Lauren Massimo, a postdoctoral fellow at the University of Pennsylvania's Frontotemporal Degeneration Center, has been studying apathy in people with dementia-related frontal lobe damage. She said stroke damage likely would be similar. Apathy, she said, is the most disturbing symptom for families of people with frontotemporal dementia.
It is not just one thing but the result of a "disturbance of motivation" or poor initiation or poor planning. "It has important implications for treatment," she said.
Stimulants, for example, might help someone who has trouble getting going, but not someone who is disorganized.
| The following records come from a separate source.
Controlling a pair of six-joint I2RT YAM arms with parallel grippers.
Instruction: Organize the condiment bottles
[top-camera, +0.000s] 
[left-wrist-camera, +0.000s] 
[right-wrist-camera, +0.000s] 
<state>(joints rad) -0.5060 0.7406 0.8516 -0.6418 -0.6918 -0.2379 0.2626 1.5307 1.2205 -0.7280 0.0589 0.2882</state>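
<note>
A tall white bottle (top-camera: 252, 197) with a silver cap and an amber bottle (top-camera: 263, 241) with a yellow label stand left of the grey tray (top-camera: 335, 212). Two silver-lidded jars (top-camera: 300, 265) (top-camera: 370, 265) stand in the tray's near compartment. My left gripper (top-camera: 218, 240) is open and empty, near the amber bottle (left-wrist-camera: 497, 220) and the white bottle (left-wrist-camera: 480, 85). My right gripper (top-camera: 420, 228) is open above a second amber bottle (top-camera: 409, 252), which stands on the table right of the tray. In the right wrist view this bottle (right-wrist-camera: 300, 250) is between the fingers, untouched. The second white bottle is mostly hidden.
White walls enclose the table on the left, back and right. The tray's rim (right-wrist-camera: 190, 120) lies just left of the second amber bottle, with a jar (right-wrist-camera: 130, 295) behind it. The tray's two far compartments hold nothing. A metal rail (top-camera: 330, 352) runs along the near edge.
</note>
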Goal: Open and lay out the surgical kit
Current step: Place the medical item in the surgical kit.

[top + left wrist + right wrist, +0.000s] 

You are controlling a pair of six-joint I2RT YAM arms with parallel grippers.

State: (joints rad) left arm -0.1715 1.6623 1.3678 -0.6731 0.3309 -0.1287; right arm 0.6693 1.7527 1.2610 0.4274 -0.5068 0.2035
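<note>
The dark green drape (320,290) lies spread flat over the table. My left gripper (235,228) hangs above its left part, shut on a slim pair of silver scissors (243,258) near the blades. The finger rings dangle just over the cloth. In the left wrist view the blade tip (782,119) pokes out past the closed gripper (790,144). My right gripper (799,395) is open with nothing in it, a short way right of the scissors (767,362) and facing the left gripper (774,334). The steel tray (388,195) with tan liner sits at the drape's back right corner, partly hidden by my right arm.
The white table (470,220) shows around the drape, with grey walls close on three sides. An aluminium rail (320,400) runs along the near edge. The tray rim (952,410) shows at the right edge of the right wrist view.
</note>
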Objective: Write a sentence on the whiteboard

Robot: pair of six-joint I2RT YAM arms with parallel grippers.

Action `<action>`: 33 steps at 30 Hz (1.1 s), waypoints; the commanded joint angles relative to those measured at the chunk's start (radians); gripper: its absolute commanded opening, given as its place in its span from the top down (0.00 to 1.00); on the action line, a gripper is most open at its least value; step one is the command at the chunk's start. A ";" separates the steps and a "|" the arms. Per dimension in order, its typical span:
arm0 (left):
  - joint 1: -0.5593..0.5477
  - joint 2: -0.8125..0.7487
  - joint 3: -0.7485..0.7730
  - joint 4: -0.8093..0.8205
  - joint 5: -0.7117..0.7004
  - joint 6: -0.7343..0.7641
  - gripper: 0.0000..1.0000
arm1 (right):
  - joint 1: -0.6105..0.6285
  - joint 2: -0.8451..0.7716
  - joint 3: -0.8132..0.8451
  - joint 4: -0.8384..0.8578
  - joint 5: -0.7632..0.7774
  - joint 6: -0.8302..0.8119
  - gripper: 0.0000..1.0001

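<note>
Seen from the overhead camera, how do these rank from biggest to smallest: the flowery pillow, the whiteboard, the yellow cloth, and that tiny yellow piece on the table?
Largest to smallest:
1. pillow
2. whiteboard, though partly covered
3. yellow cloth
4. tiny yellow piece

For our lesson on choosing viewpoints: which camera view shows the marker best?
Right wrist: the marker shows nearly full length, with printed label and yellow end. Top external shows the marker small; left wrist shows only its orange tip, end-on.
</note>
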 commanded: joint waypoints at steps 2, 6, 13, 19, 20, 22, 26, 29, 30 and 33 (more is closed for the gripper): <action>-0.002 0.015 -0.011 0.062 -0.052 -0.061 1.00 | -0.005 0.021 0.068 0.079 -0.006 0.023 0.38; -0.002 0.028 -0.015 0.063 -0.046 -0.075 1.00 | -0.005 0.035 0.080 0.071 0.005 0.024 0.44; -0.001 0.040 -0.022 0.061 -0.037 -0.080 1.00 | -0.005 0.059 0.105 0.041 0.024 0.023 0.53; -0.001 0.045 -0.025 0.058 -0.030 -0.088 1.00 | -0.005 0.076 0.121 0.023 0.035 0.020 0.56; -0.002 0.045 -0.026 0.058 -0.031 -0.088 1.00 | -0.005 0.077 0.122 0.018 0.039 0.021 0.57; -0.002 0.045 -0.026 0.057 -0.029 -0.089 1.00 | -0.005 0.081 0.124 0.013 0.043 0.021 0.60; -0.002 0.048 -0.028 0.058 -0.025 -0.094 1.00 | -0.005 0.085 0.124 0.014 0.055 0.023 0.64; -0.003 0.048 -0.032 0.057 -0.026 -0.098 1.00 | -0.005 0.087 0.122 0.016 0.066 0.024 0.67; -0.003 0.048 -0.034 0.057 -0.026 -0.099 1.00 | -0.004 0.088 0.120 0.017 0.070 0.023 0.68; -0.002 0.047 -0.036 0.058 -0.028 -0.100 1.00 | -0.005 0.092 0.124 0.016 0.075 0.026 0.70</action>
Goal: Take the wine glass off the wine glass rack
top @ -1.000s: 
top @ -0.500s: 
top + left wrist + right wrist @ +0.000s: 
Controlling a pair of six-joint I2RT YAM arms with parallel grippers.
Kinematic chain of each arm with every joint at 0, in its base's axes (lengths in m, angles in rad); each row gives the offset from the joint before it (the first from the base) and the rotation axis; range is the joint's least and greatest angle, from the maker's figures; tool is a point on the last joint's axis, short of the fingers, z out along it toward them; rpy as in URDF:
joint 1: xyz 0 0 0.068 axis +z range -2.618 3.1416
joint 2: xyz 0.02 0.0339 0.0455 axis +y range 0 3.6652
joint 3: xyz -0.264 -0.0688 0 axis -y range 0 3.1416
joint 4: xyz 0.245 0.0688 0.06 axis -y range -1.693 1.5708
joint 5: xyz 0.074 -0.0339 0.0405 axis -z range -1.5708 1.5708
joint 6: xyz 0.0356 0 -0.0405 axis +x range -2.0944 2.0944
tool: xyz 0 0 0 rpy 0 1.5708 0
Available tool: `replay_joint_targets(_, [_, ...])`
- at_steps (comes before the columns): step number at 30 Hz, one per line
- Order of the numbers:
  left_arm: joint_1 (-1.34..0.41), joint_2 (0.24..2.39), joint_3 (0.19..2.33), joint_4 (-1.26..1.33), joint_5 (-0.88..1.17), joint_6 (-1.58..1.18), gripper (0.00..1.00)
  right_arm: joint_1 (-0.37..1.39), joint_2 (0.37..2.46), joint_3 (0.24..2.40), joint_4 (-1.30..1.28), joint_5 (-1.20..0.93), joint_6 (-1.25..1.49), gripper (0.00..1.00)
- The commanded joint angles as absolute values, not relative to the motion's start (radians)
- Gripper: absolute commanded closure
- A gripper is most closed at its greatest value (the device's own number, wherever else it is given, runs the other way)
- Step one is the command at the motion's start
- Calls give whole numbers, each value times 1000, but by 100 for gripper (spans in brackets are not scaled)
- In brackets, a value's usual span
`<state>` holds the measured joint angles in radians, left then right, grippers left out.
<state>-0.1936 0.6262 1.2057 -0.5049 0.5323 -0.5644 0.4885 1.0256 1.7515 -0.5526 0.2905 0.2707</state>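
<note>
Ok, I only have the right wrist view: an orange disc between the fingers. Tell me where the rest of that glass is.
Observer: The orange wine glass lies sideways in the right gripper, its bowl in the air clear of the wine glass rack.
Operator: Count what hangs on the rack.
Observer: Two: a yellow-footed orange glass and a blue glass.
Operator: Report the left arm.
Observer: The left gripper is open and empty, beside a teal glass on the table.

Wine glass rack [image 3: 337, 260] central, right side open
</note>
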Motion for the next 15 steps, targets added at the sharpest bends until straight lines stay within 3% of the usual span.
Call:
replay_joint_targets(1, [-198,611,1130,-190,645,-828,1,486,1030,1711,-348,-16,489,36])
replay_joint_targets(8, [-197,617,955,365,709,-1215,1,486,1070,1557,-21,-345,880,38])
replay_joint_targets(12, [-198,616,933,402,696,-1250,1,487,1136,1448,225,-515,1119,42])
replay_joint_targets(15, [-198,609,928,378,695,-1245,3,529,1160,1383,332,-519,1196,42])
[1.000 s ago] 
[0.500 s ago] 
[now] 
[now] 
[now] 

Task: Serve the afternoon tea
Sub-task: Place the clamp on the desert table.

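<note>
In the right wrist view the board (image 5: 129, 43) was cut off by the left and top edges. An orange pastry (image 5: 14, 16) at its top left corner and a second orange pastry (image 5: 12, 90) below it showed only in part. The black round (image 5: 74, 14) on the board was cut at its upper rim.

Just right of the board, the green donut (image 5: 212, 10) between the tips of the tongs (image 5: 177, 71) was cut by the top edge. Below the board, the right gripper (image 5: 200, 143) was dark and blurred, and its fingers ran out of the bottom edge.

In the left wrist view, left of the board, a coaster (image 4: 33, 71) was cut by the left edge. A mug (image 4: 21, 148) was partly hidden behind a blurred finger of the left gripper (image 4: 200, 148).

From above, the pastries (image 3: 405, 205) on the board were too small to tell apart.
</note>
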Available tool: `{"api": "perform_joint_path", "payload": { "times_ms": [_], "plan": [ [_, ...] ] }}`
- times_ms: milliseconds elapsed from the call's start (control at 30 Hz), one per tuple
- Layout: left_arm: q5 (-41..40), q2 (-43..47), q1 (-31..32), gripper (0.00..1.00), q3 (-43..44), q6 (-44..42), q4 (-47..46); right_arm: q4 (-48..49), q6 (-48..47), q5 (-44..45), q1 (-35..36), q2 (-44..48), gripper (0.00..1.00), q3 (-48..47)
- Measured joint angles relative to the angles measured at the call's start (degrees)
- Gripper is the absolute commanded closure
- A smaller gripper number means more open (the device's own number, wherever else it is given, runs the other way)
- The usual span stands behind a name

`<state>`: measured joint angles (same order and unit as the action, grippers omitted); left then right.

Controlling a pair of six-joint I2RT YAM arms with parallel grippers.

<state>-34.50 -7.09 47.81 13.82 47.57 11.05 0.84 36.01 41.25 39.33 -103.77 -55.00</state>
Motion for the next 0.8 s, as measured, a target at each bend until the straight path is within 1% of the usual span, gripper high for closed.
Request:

H. Branch Coslett, a behavioral neurologist at Penn, said patients with right-sided strokes, which can cause emotional flatness or indifference, have more interpersonal problems. They are more likely to end up in a nursing home, or divorced.
"It's just too hard to be the only one that's trying, the only one that's caring," he said.
Eslinger said it can also be hard to cope with stroke patients who become impulsive and irritable.
Lippa agreed. "I think it's hardest when people really lose the appropriate response and they're kind of nasty to people that are making sacrifices to care for them," she said. Sadly, there's not much that can be done about it, other than to understand that it's no one's fault. "There aren't really good medications," she said, "for making someone grateful or appreciating someone."